#### Collected data:
=== Begin Enclosure ===

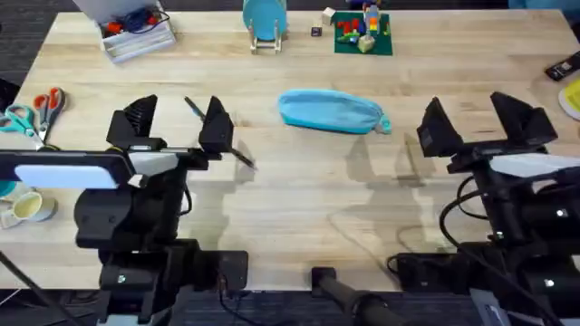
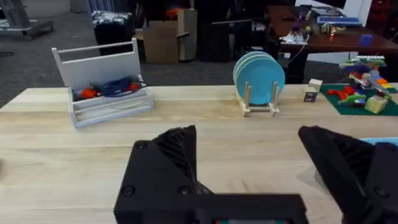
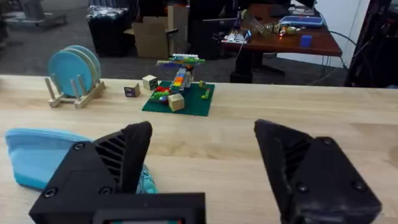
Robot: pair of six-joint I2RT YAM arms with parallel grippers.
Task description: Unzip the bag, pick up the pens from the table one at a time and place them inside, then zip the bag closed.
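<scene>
The light blue bag (image 1: 331, 111) lies on the table (image 1: 299, 199) at centre back, its pale pull tab (image 1: 385, 125) at the right end; the zip looks closed. My left gripper (image 1: 177, 122) hovers open to the bag's left. A thin dark pen (image 1: 194, 108) shows between its fingers, and a dark pen stretch (image 1: 243, 158) shows past the right finger (image 1: 216, 125); whether these are one pen or two I cannot tell. My right gripper (image 1: 480, 122) is open to the bag's right. In the right wrist view the bag (image 3: 43, 155) lies beside the open gripper (image 3: 202, 168).
Scissors (image 1: 41, 109) lie at the left edge, with a cup (image 1: 27, 208) nearer me. Along the back stand a white tray (image 1: 136, 32), a blue disc on a wooden stand (image 1: 265, 23) and a green plate with bricks (image 1: 362, 32).
</scene>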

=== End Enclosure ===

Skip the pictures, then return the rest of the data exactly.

#### Answer to this task:
Robot: pair of six-joint I2RT YAM arms with parallel grippers.
Task description: Unzip the bag, pick up the pens from the table one at a time and place them inside, then zip the bag closed.
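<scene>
The light blue bag (image 1: 331, 111) lies on the table (image 1: 299, 199) at centre back, its pale pull tab (image 1: 385, 125) at the right end; the zip looks closed. My left gripper (image 1: 177, 122) hovers open to the bag's left. A thin dark pen (image 1: 194, 108) shows between its fingers, and a dark pen stretch (image 1: 243, 158) shows past the right finger (image 1: 216, 125); whether these are one pen or two I cannot tell. My right gripper (image 1: 480, 122) is open to the bag's right. In the right wrist view the bag (image 3: 43, 155) lies beside the open gripper (image 3: 202, 168).
Scissors (image 1: 41, 109) lie at the left edge, with a cup (image 1: 27, 208) nearer me. Along the back stand a white tray (image 1: 136, 32), a blue disc on a wooden stand (image 1: 265, 23) and a green plate with bricks (image 1: 362, 32).
</scene>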

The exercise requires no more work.